Os valores legados pela Revolução Francesa — liberdade, igualdade e fraternidade —, que são a essência da democracia moderna, parece que perderam a funcionalidade. Na corrida mundial para reinventar o Estado nacional, figuras de viés autoritário emergem com força no processo político do Ocidente, a começar pelo presidente dos Estados Unidos, Donald Trump. Assim como Ronald Regan se contrapôs ao antigo regime soviético, Trump elegeu como principal adversário na arena internacional a China, cuja emergência econômica e política se assenta sobre um modelo de capitalismo de Estado integrado à economia mundial e no regime de partido único comunista, que parecia condenado a desaparecer. Entre esses dois polos, equilibra-se uma Europa assustada pela herança de seu próprio colonialismo, a crise humanitária na África e Oriente Médio, e pela agressividade da Rússia de Putin, determinada a restabelecer seu papel no grande jogo da Eurásia e manter seu acesso livre ao Mediterrâneo. Na periferia, os mais bem-sucedidos na modernização derivam da democracia para o autoritarismo.
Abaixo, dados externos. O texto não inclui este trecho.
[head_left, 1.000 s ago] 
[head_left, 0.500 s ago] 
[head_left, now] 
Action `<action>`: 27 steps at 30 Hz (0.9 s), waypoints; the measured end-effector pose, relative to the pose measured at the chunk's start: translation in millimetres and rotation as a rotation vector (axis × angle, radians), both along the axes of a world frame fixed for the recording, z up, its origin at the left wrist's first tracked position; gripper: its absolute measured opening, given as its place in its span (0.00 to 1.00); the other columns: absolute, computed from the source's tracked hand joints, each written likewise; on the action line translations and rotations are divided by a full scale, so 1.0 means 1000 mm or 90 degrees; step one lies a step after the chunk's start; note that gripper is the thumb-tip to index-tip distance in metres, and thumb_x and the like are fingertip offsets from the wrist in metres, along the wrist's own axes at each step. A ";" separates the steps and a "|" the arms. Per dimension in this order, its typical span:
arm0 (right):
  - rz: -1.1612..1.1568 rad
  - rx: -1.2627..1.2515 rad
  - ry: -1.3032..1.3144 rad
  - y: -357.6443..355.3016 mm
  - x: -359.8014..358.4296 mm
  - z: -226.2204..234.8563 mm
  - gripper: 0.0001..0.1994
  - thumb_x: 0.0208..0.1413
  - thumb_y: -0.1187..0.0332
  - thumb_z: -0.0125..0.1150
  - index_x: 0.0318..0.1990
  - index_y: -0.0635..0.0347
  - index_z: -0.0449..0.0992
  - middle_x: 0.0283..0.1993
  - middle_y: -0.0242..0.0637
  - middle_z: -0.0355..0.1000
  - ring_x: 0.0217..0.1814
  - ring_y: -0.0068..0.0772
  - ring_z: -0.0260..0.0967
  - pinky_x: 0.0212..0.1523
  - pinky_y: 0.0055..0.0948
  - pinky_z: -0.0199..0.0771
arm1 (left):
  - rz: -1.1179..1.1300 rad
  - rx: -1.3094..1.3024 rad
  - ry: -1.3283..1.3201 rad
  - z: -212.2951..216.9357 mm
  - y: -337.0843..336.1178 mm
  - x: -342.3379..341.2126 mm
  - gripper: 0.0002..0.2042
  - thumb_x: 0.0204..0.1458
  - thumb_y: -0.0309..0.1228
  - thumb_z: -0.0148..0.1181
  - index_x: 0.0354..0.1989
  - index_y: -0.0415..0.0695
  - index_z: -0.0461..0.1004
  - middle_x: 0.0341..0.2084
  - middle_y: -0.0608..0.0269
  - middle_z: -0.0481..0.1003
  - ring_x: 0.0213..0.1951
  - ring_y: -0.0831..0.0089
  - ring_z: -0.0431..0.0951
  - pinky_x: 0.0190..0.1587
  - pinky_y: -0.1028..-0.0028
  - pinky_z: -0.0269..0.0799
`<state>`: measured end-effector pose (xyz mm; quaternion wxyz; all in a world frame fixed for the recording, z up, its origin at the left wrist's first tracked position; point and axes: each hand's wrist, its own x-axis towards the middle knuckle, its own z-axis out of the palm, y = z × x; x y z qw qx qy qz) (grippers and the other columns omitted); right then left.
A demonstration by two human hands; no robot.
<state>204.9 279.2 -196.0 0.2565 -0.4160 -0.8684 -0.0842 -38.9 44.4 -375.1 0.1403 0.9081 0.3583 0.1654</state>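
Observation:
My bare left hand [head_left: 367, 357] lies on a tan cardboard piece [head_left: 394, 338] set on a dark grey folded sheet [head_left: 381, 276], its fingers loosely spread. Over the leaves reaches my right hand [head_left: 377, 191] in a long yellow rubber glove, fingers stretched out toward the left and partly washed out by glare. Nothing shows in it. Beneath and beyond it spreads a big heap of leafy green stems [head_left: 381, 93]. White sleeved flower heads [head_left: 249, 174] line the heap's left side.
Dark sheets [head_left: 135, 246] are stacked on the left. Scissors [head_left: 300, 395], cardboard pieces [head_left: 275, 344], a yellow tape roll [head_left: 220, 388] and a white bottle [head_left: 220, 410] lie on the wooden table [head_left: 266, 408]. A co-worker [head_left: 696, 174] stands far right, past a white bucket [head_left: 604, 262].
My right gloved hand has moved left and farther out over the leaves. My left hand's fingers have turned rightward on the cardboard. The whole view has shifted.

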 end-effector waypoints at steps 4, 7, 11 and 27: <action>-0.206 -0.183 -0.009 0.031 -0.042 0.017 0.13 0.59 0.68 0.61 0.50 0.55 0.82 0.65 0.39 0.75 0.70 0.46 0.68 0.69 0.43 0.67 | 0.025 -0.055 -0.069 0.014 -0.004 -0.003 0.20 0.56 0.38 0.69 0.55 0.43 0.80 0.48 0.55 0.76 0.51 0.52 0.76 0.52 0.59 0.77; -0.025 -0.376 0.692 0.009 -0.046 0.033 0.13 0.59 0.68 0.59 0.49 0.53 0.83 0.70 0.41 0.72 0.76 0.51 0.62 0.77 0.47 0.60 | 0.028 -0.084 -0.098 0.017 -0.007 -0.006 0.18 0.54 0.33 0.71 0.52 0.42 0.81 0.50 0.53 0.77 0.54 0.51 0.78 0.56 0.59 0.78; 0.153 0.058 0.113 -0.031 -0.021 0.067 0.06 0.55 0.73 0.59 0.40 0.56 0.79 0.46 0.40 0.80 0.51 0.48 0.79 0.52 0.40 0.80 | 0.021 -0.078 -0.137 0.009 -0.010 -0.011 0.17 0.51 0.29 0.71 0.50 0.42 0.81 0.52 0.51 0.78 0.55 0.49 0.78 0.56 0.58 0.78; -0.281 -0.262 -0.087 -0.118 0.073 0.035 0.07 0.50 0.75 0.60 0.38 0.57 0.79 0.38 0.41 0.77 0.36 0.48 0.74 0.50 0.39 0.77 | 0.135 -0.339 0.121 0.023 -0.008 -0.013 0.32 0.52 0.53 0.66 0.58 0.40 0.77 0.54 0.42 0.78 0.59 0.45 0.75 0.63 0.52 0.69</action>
É nesse contexto que as eleições ocorrem no Brasil, franqueado pela crise do abastecimento e hiperinflação do modelo bolivariano na Venezuela de Nícolas Maduro, e a crise cambial na Argentina, que expõe a vulnerabilidade da política liberal do presidente Maurício Macri. Ao contrário do que muitos afirmam, o Brasil enfrenta a sua maior crise desde 1964 num ambiente de ampla liberdade, com eleições livres e limpas, graças à Constituição de 1988, que até agora sobreviveu a todas as tensões. Devemos lutar para preservá-la e levar a sério a advertência do professor da Universidade de Harvard Steven Levitsky, autor do livro Como morrem as democracias?, que há anos estuda a relação entre populismo e autoritarismo, assim como a construção partidária na América Latina: “Se um candidato, em sua vida, carreira política ou durante a campanha, defendeu ideias antidemocráticas, devemos levá-lo a sério e resistir à tentação de apoiá-lo, ainda que, diante de circunstâncias momentâneas, pareça ser uma opção aceitável”.